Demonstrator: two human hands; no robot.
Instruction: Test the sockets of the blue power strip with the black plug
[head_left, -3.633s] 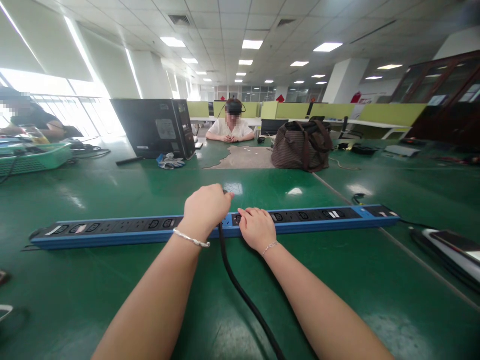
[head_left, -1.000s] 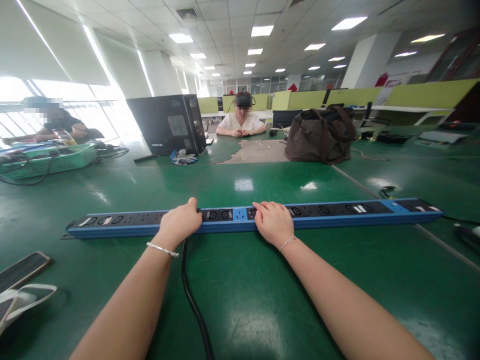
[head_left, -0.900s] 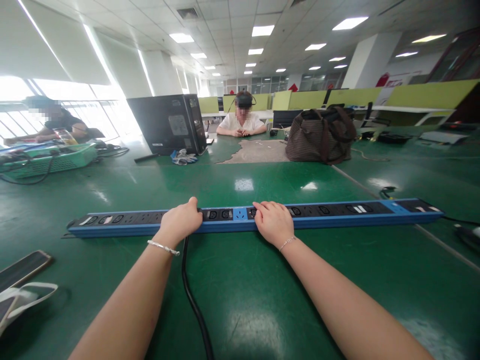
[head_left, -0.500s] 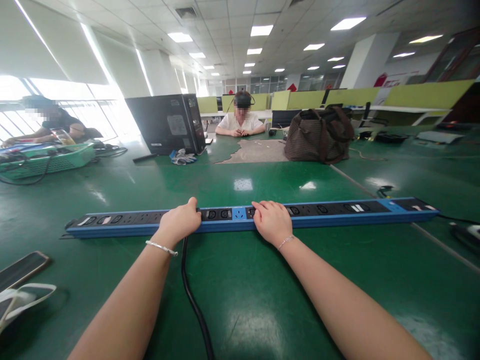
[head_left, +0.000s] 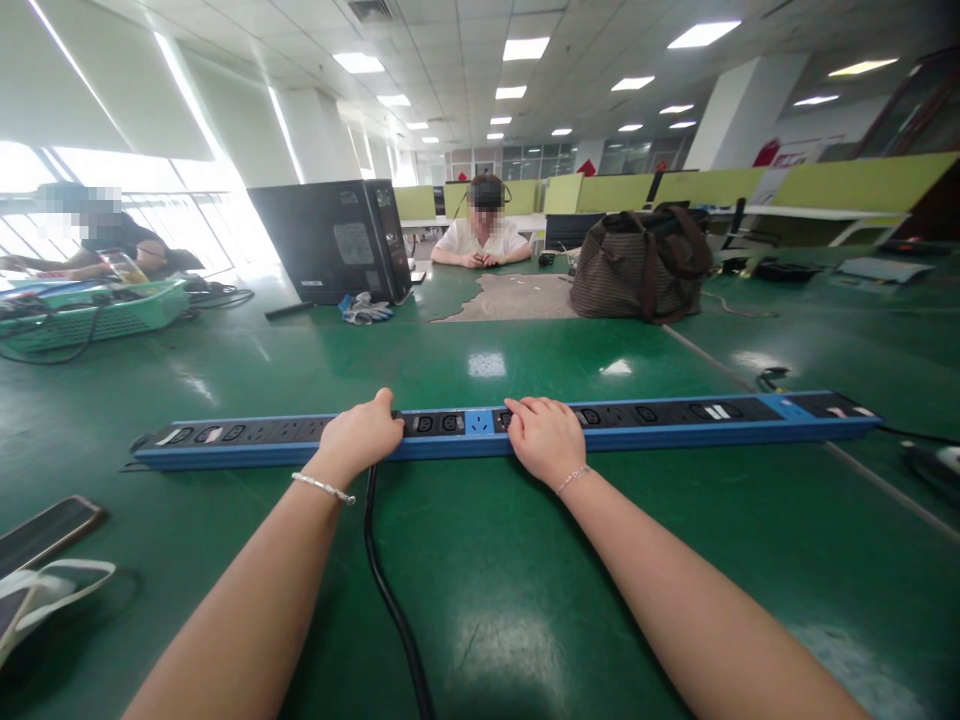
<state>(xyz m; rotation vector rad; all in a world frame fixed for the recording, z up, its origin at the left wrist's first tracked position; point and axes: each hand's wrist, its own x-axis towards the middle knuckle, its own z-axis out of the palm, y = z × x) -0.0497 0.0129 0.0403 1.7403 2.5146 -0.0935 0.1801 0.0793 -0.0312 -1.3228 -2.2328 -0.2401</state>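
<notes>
A long blue and black power strip (head_left: 480, 424) with several sockets lies across the green table. Left of its middle, my left hand (head_left: 362, 432) is wrapped over the strip, with the thumb on top and the other fingers hidden. My right hand (head_left: 546, 432) grips the strip right of the middle, its fingers bent over the top to the far edge. Between the hands, a blue socket panel and a few black sockets show. A thick black cable (head_left: 386, 590) runs from below my left hand toward the front edge of the view.
A phone (head_left: 49, 535) and a white strap (head_left: 64, 595) lie at the left. Farther back are a green basket (head_left: 135, 312), a black computer case (head_left: 322, 245), gloves (head_left: 365, 309) and a brown bag (head_left: 637, 265). One person sits opposite, another at far left.
Both hands keep their places on the power strip. The view has tilted very slightly, and the strip itself has not visibly moved on the table.
</notes>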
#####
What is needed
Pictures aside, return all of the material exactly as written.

Response below
Demonstrator: two human hands; no robot.
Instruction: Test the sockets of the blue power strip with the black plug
[head_left, -3.633s] 
[head_left, -1.000s] 
[head_left, -0.900s] 
[head_left, -0.500s] 
[head_left, +0.000s] 
<state>(xyz m; rotation vector rad; all in a world frame fixed for the recording, z up, its origin at the left wrist's first tracked position; point and axes: each hand's wrist, its own x-axis towards the middle knuckle, its own z-axis out of the palm, y = z × x) -0.0497 0.0129 0.0403 1.7403 2.5146 -0.0935 0.1801 0.0793 -0.0312 -1.3228 -2.2328 -0.2401</state>
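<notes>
A long blue and black power strip (head_left: 480, 424) with several sockets lies across the green table. Left of its middle, my left hand (head_left: 362, 432) is wrapped over the strip, with the thumb on top and the other fingers hidden. My right hand (head_left: 546, 432) grips the strip right of the middle, its fingers bent over the top to the far edge. Between the hands, a blue socket panel and a few black sockets show. A thick black cable (head_left: 386, 590) runs from below my left hand toward the front edge of the view.
A phone (head_left: 49, 535) and a white strap (head_left: 64, 595) lie at the left. Farther back are a green basket (head_left: 135, 312), a black computer case (head_left: 322, 245), gloves (head_left: 365, 309) and a brown bag (head_left: 637, 265). One person sits opposite, another at far left.
Both hands keep their places on the power strip. The view has tilted very slightly, and the strip itself has not visibly moved on the table.
</notes>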

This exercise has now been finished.